En un comunicado oficial remitido por el Administrador Concursal, entre otros aspectos, indica el inicio en los próximos días, ante el órgano judicial competente un procedimiento de despido colectivo

El anuncio efectuado por el Administrador Concursal del inicio en sede judicial de un procedimiento de despido colectivo respecto de las personas trabajadoras afectadas obedece a la imposibilidad de continuidad de la actividad. Una actividad propiciada por Kuo y amparada desde las administraciones públicas que como ya ha ocurrido en demasiadas ocasiones en el sector impulsa el abaratamiento de importes económicos en las adjudicaciones de servicios de seguridad que finalizan con la pérdida del empleo de miles de personas trabajadoras.

La mala praxis de un número cada vez más elevado de empresas de seguridad en el territorio nacional y la falta de implicación de las administraciones públicas generan el caldo de cultivo perfecto para un modelo de seguridad basada en la escasa solvencia de determinadas empresas y la falta continua de respeto a los derechos más fundamentales de sus trabajadores y trabajadoras avanzando hacia un modelo de seguridad perverso sin ningún tipo de garantía laboral ni el más mínimo valor añadido que no sea otro que la oferta económica más baja y la continua precariedad del colectivo.
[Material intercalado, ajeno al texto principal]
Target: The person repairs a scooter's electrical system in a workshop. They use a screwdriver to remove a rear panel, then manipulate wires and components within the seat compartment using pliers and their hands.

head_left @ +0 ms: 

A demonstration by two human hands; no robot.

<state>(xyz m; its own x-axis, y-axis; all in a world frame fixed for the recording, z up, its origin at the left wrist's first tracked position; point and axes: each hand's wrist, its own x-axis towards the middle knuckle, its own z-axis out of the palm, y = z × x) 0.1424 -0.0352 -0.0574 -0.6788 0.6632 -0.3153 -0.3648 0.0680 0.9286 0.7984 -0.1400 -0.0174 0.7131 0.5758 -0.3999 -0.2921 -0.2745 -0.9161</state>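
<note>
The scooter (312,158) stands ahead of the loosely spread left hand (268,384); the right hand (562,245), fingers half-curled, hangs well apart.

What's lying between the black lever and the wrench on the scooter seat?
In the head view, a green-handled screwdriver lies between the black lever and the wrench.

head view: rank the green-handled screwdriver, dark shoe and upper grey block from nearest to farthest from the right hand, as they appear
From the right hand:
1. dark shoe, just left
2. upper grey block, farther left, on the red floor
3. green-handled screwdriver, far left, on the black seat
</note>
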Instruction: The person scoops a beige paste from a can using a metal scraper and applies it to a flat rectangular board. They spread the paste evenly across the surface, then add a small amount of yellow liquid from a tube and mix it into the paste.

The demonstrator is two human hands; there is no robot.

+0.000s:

UGT ha solicitado del propio Administrador Concursal la ejecución de un procedimiento rápido y en pleno respeto a los derechos de las personas trabajadoras afectadas por esta situación con la intención de no dilatar en el tiempo el impago de nóminas.

UGT también ha insistido en la dificultad de proceder al mantenimiento del empleo de los vigilantes de seguridad mediante la subrogación de personal incorporada en el convenio colectivo al determinar entre otros aspectos jurídicos la denominada Sentencia Somoza mediante la cual la empresa entrante debe hacerse cargo de las deudas contraídas por la anterior compañía. Según UGT todo ello ocurre bajo un manto jurídico que protege a la administración de cualquier responsabilidad y que obliga a un nuevo marco normativo en nuestro país más garantista de la propia estabilidad en el empleo de las personas trabajadoras subcontratadas por las distintas administraciones.